● Your goal
From the first line to the last, copy the data exactly.

● Stored data
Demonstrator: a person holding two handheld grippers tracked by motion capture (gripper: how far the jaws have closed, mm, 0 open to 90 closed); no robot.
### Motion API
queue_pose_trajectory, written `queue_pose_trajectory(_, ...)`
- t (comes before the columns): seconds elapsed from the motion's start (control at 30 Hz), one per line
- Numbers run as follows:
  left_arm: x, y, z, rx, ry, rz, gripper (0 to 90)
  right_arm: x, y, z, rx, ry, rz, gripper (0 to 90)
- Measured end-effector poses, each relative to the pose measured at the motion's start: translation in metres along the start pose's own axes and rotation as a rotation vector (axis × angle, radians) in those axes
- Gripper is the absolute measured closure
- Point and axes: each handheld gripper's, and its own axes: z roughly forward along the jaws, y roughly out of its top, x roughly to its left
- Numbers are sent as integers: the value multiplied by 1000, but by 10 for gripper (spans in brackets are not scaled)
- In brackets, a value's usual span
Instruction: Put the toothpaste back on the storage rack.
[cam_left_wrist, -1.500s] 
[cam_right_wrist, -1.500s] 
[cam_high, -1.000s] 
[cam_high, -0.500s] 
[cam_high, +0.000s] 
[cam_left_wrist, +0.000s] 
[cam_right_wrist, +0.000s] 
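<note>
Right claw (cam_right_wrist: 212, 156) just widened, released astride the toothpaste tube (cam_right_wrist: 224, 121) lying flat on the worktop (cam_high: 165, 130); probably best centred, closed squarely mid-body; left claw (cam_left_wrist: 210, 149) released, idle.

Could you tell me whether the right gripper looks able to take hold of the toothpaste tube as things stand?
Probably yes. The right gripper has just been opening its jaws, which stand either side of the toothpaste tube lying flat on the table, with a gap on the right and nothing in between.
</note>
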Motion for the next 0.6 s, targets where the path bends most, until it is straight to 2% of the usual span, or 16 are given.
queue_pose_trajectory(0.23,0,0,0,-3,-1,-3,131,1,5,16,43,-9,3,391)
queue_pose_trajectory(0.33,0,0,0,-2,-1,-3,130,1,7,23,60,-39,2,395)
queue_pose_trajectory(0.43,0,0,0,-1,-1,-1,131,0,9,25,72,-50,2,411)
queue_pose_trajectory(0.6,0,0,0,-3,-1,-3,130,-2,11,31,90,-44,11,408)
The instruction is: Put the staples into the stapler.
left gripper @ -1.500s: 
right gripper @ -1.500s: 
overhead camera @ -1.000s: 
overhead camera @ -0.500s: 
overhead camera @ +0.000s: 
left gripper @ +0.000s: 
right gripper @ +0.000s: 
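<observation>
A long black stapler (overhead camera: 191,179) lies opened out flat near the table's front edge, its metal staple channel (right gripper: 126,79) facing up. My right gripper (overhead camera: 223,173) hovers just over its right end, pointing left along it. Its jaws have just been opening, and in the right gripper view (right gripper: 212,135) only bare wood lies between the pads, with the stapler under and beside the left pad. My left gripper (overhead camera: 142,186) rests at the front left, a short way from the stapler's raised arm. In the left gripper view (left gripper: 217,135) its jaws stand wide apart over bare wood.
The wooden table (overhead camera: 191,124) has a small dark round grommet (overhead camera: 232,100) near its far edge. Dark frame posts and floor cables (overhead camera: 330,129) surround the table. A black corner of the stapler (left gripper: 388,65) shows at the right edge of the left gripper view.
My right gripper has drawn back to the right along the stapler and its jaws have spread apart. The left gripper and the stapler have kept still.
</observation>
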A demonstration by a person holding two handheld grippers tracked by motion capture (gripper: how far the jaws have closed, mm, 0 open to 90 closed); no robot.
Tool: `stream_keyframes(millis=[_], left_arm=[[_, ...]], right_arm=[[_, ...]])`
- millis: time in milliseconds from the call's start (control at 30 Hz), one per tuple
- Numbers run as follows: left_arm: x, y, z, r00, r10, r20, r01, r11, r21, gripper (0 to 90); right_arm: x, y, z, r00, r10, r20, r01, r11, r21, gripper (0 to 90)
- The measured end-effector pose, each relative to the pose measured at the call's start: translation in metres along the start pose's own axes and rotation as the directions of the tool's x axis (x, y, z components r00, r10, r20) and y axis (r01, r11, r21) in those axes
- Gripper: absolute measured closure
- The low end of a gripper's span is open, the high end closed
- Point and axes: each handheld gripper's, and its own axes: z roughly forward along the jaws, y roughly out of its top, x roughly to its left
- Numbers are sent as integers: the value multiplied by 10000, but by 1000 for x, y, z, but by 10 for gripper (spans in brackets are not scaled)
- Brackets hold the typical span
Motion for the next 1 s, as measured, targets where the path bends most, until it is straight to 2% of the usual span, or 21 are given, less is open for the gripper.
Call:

● Reply to the exercise
Demonstrator: a person holding two handheld grippers tracked by motion capture (gripper: how far the jaws have closed, mm, 0 open to 90 closed); no robot.
### Motion API
queue_pose_trajectory, written `queue_pose_trajectory(_, ...)`
- t (comes before the columns): seconds elapsed from the motion's start (control at 30 Hz), one per line
- Numbers run as follows:
  left_arm: x, y, z, rx, ry, rz, gripper (0 to 90)
  right_arm: x, y, z, rx, ry, rz, gripper (0 to 90)
- Measured end-effector poses, each relative to the pose measured at the motion's start: translation in metres along the start pose's own axes and rotation as a rotation vector (axis × angle, radians) in those axes
- Gripper is the absolute measured closure
- Point and axes: each handheld gripper's, and its own axes: z roughly forward along the jaws, y roughly out of its top, x roughly to its left
- Numbers are sent as integers: the value multiplied by 1000, but by 10 for gripper (spans in brackets are not scaled)
- In brackets, a value's usual span
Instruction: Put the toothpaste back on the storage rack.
[cam_left_wrist, -1.500s] 
[cam_right_wrist, -1.500s] 
[cam_high, -1.000s] 
[cam_high, -0.500s] 
[cam_high, +0.000s] 
[cam_left_wrist, +0.000s] 
[cam_right_wrist, +0.000s] 
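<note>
Right claw (cam_right_wrist: 212, 156) just widened, released astride the toothpaste tube (cam_right_wrist: 224, 121) lying flat on the worktop (cam_high: 165, 130); probably best centred, closed squarely mid-body; left claw (cam_left_wrist: 210, 149) released, idle.

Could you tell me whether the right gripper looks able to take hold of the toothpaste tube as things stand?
Probably yes. The right gripper has just been opening its jaws, which stand either side of the toothpaste tube lying flat on the table, with a gap on the right and nothing in between.
</note>
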Motion for the next 0.6 s, targets where the path bends most, until it is straight to 2% of the usual span, or 16 are given.
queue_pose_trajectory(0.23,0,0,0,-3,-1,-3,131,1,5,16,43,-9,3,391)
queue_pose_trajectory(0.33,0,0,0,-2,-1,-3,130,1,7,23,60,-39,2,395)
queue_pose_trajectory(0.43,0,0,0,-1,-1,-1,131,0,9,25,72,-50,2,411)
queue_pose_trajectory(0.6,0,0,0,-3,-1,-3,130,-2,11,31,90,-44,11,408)
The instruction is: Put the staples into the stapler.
left gripper @ -1.500s: 
right gripper @ -1.500s: 
overhead camera @ -1.000s: 
overhead camera @ -0.500s: 
overhead camera @ +0.000s: 
left gripper @ +0.000s: 
right gripper @ +0.000s: 
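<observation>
A long black stapler (overhead camera: 191,179) lies opened out flat near the table's front edge, its metal staple channel (right gripper: 126,79) facing up. My right gripper (overhead camera: 223,173) hovers just over its right end, pointing left along it. Its jaws have just been opening, and in the right gripper view (right gripper: 212,135) only bare wood lies between the pads, with the stapler under and beside the left pad. My left gripper (overhead camera: 142,186) rests at the front left, a short way from the stapler's raised arm. In the left gripper view (left gripper: 217,135) its jaws stand wide apart over bare wood.
The wooden table (overhead camera: 191,124) has a small dark round grommet (overhead camera: 232,100) near its far edge. Dark frame posts and floor cables (overhead camera: 330,129) surround the table. A black corner of the stapler (left gripper: 388,65) shows at the right edge of the left gripper view.
My right gripper has drawn back to the right along the stapler and its jaws have spread apart. The left gripper and the stapler have kept still.
</observation>
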A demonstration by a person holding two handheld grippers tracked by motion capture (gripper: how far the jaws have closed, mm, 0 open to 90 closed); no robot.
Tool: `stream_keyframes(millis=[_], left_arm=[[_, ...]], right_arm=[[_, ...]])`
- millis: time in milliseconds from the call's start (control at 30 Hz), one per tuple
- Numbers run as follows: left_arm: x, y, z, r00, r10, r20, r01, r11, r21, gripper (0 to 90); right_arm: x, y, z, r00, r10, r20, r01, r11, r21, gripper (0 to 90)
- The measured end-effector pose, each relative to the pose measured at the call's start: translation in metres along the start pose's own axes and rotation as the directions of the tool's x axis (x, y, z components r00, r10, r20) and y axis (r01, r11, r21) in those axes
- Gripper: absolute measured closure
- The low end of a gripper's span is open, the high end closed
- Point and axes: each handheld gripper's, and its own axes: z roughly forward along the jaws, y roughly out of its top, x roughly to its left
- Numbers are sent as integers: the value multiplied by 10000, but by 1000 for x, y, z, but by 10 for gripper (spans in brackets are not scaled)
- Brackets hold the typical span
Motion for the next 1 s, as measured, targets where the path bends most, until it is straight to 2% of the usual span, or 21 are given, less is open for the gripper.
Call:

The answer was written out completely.